Oleh: Solikhan
Pendahuluan
Kemerdekaan Indonesia pada tahun 1945 bukanlah buah kebetulan sejarah, melainkan hasil dari perjuangan panjang dan idealisme luhur para pendiri bangsa. Cita-cita mereka terangkum dalam pembukaan Undang-Undang Dasar 1945, yang memuat semangat untuk membentuk suatu negara yang merdeka, bersatu, berdaulat, adil dan makmur. Namun, setelah hampir delapan dekade merdeka, demokrasi politik Indonesia justru memperlihatkan wajah yang sering kali bertentangan dengan cita-cita mulia tersebut.
Cita-Cita Pendiri Bangsa: Negara Keadilan dan Kesejahteraan
Soekarno, dalam pidato "Lahirnya Pancasila" (1 Juni 1945), menekankan pentingnya persatuan, keadilan sosial, dan kedaulatan rakyat. Ia mengatakan, “Dasar negara, yaitu kebangsaan Indonesia, bukan kebangsaan yang sempit, tetapi kebangsaan yang merdeka, kuat, dan demokratis.” Sementara itu, Mohammad Hatta mengingatkan bahwa kemerdekaan bukanlah akhir, tetapi sarana untuk menciptakan keadilan sosial.
Cita-cita tersebut secara eksplisit termuat dalam kalimat “melindungi segenap bangsa Indonesia dan seluruh tumpah darah Indonesia, memajukan kesejahteraan umum, mencerdaskan kehidupan bangsa…” Sebuah misi luhur yang menjadikan rakyat sebagai poros kekuasaan dan negara sebagai alat pelayanan, bukan alat dominasi.
Demokrasi Politik Hari Ini: Antara Aspirasi dan Manipulasi
Realita politik hari ini memperlihatkan adanya jarak antara idealisme kemerdekaan dan praktik demokrasi. Demokrasi yang seharusnya menjadi mekanisme partisipasi rakyat, justru kerap dibajak oleh kepentingan elite. Politik transaksional, dinasti politik, dan komodifikasi suara rakyat menjadi fenomena umum dalam setiap momentum pemilu.
Menurut Prof. Jimly Asshiddiqie, pakar hukum tata negara, “Demokrasi tanpa etika akan berubah menjadi tirani mayoritas dan pasar bebas kekuasaan.” Ia menegaskan pentingnya constitutional morality dalam menjaga marwah demokrasi. Namun, yang terjadi justru sebaliknya: demokrasi prosedural menjadi panggung teatrikal, di mana suara rakyat hanya penting saat pemilu, lalu dilupakan pasca penghitungan suara.
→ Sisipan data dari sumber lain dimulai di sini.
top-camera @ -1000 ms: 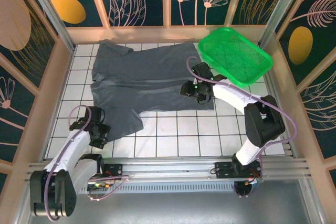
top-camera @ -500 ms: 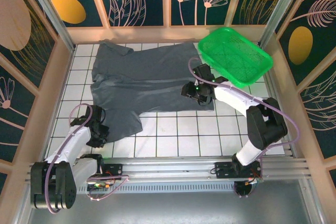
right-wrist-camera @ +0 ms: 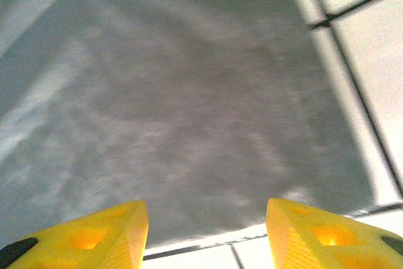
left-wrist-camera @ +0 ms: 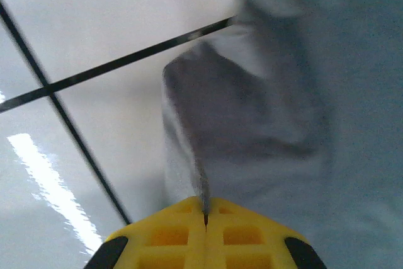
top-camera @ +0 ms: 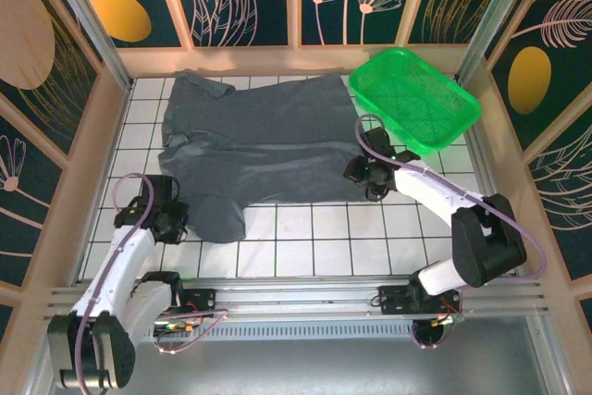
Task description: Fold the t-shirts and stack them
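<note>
Looking down from the top camera, I see the grey t-shirt (top-camera: 259,150) lying spread out and mostly flat on the white tiled table (top-camera: 305,242). Its far edge is near the back wall and a flap hangs toward the near left. No fold is made and nothing is stacked, so I judge the task to be at its very start.

My left gripper (top-camera: 176,224) sits at that near-left flap. On the left wrist camera its yellow jaws are pressed together with a ridge of cloth pinched in the seam between them (left-wrist-camera: 204,209), so I take that corner as held.

My right gripper (right-wrist-camera: 206,218) hovers over the near-right hem corner, just short of the green basket (top-camera: 413,99). Its jaws stand roughly half apart with nothing between them. That corner has yet to be gripped, and every fold and the stacking are left to do.
</note>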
Di tingkat internasional, Fareed Zakaria dalam bukunya “The Future of Freedom: Illiberal Democracy at Home and Abroad” memperingatkan tentang fenomena illiberal democracy — ketika negara mengadopsi mekanisme demokrasi (seperti pemilu), tetapi mengabaikan substansi hak asasi dan supremasi hukum. Ini sejalan dengan kondisi Indonesia hari ini, di mana kebebasan berpendapat dan independensi institusi seringkali terancam oleh dominasi kekuasaan.
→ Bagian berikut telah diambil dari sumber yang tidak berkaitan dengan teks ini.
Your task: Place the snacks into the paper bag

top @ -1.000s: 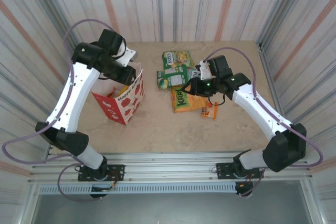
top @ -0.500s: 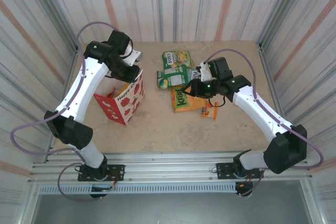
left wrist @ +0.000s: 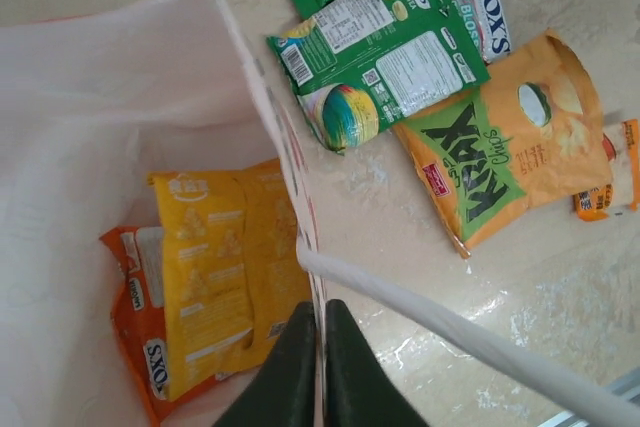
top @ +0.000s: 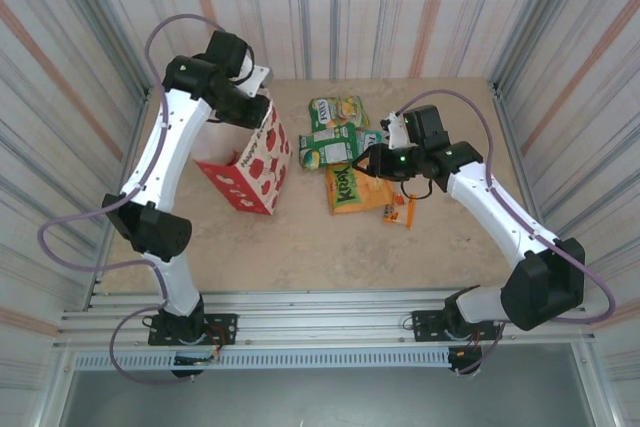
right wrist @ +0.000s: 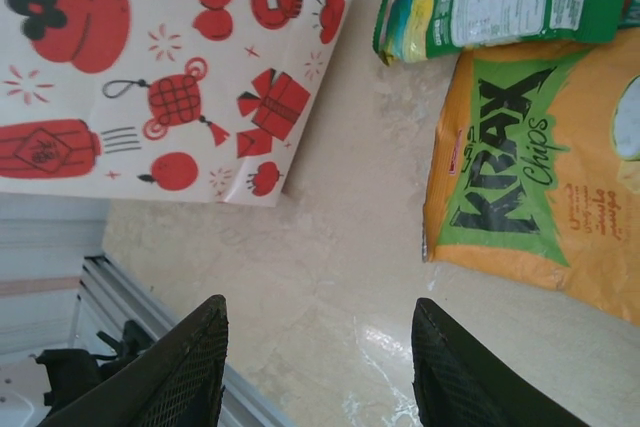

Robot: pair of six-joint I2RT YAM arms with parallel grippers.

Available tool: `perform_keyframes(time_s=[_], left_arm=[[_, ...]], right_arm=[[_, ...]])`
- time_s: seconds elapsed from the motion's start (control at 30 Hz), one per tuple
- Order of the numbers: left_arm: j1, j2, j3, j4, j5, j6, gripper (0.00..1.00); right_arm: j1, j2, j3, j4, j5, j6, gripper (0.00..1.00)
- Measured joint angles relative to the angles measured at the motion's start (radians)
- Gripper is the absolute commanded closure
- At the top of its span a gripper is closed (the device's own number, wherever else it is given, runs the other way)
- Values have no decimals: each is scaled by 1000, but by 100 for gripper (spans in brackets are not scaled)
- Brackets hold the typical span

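Top view: the paper bag [top: 262,172] stands left of middle, and the snacks [top: 335,147] lie right of it. Left wrist view: the left fingers [left wrist: 285,372] pinch the bag's rim at the bottom; best to hold it wide. Right wrist view: the right fingers [right wrist: 190,367] are apart and empty; they should grab the orange packet [right wrist: 540,197], right side.

The paper bag [top: 246,177] gapes open, roomy above two packets [left wrist: 215,287] lying inside; the left fingers [left wrist: 295,372] pinch its rim nearest the snacks [top: 335,147], and a white handle [left wrist: 450,332] trails outward there. Bare bench [top: 305,222] lies between bag and snacks and in front of both.
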Motion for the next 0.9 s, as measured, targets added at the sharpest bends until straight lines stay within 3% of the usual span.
perform_keyframes(time_s=[0.1, 0.23, 0.4, 0.57, 0.77, 0.9], left_arm=[[-2, 8, 1, 0, 7, -2, 50], [-1, 3, -1, 0, 8, -11, 43], [8, -50, -42, 3, 9, -24, 41], [14, -199, -132, 39, 34, -40, 38], [14, -418, -278, 92, 146, -44, 36], [14, -501, -400, 134, 241, -43, 37]], right_arm=[[-19, 0, 0, 0, 0, 0, 49], [-45, -1, 0, -5, -2, 0, 49], [-86, -16, -9, -42, -3, -6, 48], [-155, -53, -43, -117, 2, -19, 48], [-282, -67, -163, -163, -38, -61, 48], [-308, -32, -212, -127, -99, -95, 46]])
Paradoks Demokrasi dan Dilema Institusional
Salah satu kontradiksi nyata adalah lemahnya institusi penegakan hukum dalam menghadapi dominasi politik. Lembaga-lembaga seperti KPK, yang dulu menjadi simbol harapan, kini sering dicurigai telah dilemahkan. Di sisi lain, praktik oligarki ekonomi-politik semakin menguat, menggerus prinsip keadilan sosial yang menjadi ruh Pancasila.
Menurut Larry Diamond, ilmuwan politik dari Stanford University, “Democracy is more than a set of institutions; it is a culture of accountability and a habit of the heart.” Artinya, demokrasi bukan hanya tentang pemilu, melainkan tentang tanggung jawab dan kepercayaan publik. Ketika kepercayaan ini hilang, demokrasi tinggal nama.
Penutup: Menghidupkan Kembali Jiwa Proklamasi
Indonesia bukan kekurangan sistem, tetapi kekurangan karakter dan keteladanan. Demokrasi kita bukan gagal, tetapi dikorupsi oleh mereka yang memandang kekuasaan sebagai hak, bukan amanah. Sudah saatnya semangat kemerdekaan dikembalikan pada jalurnya: mewujudkan keadilan sosial, menjamin partisipasi bermakna, dan memuliakan kedaulatan rakyat.
Kita perlu kembali mendengar suara Bung Hatta yang pernah berkata, “Indonesia merdeka bukan tujuan, melainkan syarat untuk mencapai kehidupan yang adil dan makmur.” Jika kita terus mengkhianati semangat itu, maka yang tinggal dari republik ini hanyalah formalitas: bendera yang dikibarkan tanpa makna, dan konstitusi yang dibaca tanpa jiwa.
---
Tulisan ini bisa Anda nikmati sambil ngopi maupun duduk samping istri. Salam ngopi...!!!